Se trata de informar sobre el correcto uso de productos fitoterapéuticos en las patologías de interés que afectan a mujeres, de forma que se consiga mejorar el cumplimiento terapéutico y, con ello, la efectividad y seguridad en su utilización.

Necesidad social

Las mujeres sufren una serie de patologías más o menos crónicas y/o particulares a lo largo de las distintas etapas de la vida, muchas de ellas asociadas a trastornos hormonales, sobre todo, en la fase del climaterio.

Entre las patologías que más afectan al sexo femenino se encuentran algunas de elevada morbi-mortalidad como el cáncer, las alteraciones cardiovasculares o la depresión, que son abordadas mediante tratamientos médico-farmacológicos debido a su elevado impacto en la salud de las afectadas.

Sin embargo, es importante tener en cuenta otras patologías que también afectan en gran medida a este colectivo y que, aunque con menor gravedad, también empeoran su calidad de vida. En muchos casos, las pacientes no buscan ayuda médica para solucionar el problema, sino que se habitúan a convivir con los síntomas o buscan tratamientos que puedan adquirir sin supervisión médica.

En estos casos existe una elevada demanda de productos a base de plantas medicinales, cuyo uso se asocia mayoritariamente a costumbres tradicionales o al tan extendido “boca a boca”. Aunque las últimas encuestas sobre el uso de fitoterapia en España son de hace algunos años, los datos del mercado no han cambiado mucho y demuestran que la adquisición de los productos a base de plantas medicinales tiene lugar en la oficina de farmacia, aunque también en un elevado porcentaje en otros establecimientos como herbolarios o supermercados, en los que además de no existir un profesional sanitario al frente como es el farmacéutico, no se garantiza, en muchos casos, la calidad del producto.

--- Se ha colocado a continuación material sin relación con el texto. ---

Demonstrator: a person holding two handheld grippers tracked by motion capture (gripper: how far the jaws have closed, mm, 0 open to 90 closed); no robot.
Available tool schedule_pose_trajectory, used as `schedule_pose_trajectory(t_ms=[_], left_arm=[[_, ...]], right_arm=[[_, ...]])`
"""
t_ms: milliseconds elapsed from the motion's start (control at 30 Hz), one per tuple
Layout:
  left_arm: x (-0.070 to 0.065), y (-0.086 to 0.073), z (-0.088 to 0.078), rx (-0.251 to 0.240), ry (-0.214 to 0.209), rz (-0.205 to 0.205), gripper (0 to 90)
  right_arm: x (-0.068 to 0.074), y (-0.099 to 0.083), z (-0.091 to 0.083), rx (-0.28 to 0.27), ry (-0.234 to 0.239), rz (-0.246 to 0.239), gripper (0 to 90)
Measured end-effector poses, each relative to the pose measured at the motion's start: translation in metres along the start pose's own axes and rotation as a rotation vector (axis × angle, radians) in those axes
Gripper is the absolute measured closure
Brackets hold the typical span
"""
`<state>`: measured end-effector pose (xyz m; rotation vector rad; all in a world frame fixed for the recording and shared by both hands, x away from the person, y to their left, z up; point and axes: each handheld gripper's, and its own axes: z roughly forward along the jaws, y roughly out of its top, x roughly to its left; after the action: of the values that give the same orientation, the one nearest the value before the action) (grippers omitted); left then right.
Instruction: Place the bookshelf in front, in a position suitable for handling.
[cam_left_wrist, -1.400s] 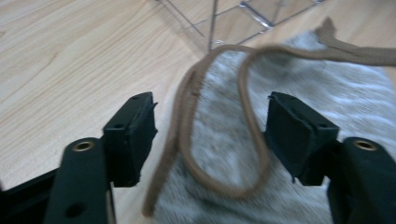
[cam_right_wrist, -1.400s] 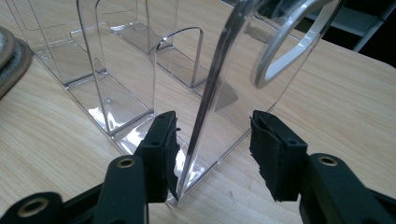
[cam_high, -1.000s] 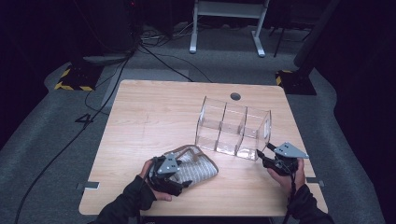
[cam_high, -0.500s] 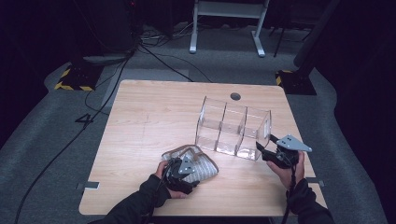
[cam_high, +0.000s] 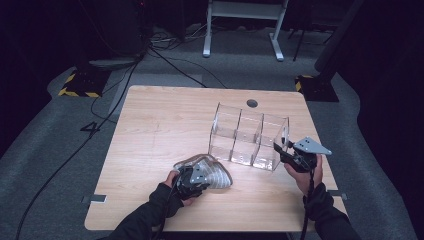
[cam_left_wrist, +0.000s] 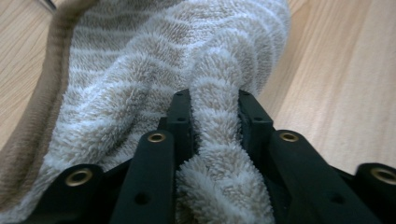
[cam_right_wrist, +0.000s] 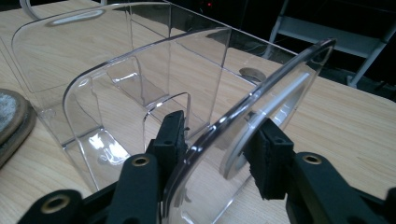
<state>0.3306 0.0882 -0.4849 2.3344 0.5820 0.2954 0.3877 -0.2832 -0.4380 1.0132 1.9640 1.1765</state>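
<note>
Since the earlier frames we note that the left gripper (cam_high: 192, 176) has come in over the striped towel (cam_high: 207, 172) and its jaws have just been closing, with a fold of the cloth between them; the right gripper (cam_high: 286, 152) has shifted up to the end wall of the clear organizer (cam_high: 247, 135), its jaws likewise having just been closing with that wall between them. From the high view, we record the towel lying bunched on the bench (cam_high: 165, 125) near its front edge, just left of the organizer, which stands upright right of centre with its three compartments in a row. Both forearms enter from the bottom edge. From the left gripper view, we find the left gripper (cam_left_wrist: 215, 105) pinching a raised ridge of the towel (cam_left_wrist: 140, 65); the fleecy fold fills the gap between the jaws and is squeezed narrow there, while the remainder of the cloth spreads over the bench (cam_left_wrist: 336, 93). From the right gripper view, we find the right gripper (cam_right_wrist: 219, 133) straddling the curved end wall of the organizer (cam_right_wrist: 140, 84): one jaw stands inside the nearest compartment and the other outside. We cannot tell whether the pads actually press on the wall. An edge of the towel (cam_right_wrist: 14, 119) lies at the left margin.
</note>
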Motion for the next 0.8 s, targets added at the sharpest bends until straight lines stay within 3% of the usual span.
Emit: schedule_pose_trajectory(t_ms=[100, 167, 200, 367, 533, 800], left_arm=[[-0.007, 0.006, -0.01, -0.057, -0.015, 0.022, 73.7], [-0.008, 0.011, -0.019, -0.112, -0.007, 0.012, 73.9], [-0.008, 0.011, -0.019, -0.112, -0.007, 0.012, 74.0], [-0.005, 0.023, -0.041, -0.226, 0.083, -0.017, 74.3], [-0.006, 0.032, -0.055, -0.275, 0.144, -0.005, 74.3], [0.001, 0.044, -0.075, -0.377, 0.235, -0.067, 74.9]], right_arm=[[0.005, 0.001, -0.002, 0.003, 0.018, -0.009, 61.4], [0.008, 0.001, -0.003, 0.004, 0.026, -0.016, 61.8], [0.008, 0.001, -0.003, 0.004, 0.026, -0.016, 61.8], [0.023, 0.001, -0.008, 0.004, 0.06, -0.037, 62.3], [0.035, 0.0, -0.015, 0.007, 0.082, -0.058, 63.3], [0.043, -0.001, -0.021, 0.009, 0.089, -0.049, 62.9]])
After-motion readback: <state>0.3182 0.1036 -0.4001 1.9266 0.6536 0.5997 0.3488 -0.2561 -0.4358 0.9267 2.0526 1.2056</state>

Es evidente que muchas consumidoras, si no reciben un consejo profesional adecuado, no saben interpretar el etiquetado y se guían por las indicaciones generales reflejadas en la publicidad del producto. Esto puede suponer, por un lado, que los productos no ejerzan el efecto deseado (en muchos casos por no contener los principios activos en la cantidad necesaria o de adecuada calidad) o, en el peor de los casos, que puedan causar efectos adversos o surgir interacciones con su medicación habitual.

El colectivo de mujeres que suele participar en asociaciones son, por lo general, mayores de 60 años y con patologías crónicas (hipertensión, obesidad, diabetes, osteoporosis o síntomas de la menopausia). Son ellas, además, las que suelen adquirir productos de fitoterapia ya sea en oficina de farmacia o en otros establecimientos, tanto para consumo propio como para sus familiares, por lo que resultan un colectivo de gran interés para los estudios de utilización de este tipo de productos.

Servicio a la sociedad

El proyecto APS que se ha desarrollado en Coslada, ofrece un claro servicio a la sociedad, representada por un colectivo de mujeres de mediana edad, que permite a los estudiantes vincularse a las necesidades sociales de su entorno como futuros profesionales de la salud. La realización del proyecto les permite hacer un enfoque transversal de los conocimientos adquiridos en su formación, acercándose a su importante papel dentro de la escala biosanitaria de atención al ciudadano.

Por todo ello, el presente proyecto engloba un papel social-comunitario de formación con un enriquecimiento y mejora de la formación de los estudiantes del Grado en Farmacia y del Doble Grado en Farmacia y Nutrición Humana y Dietética de la Universidad Complutense de Madrid.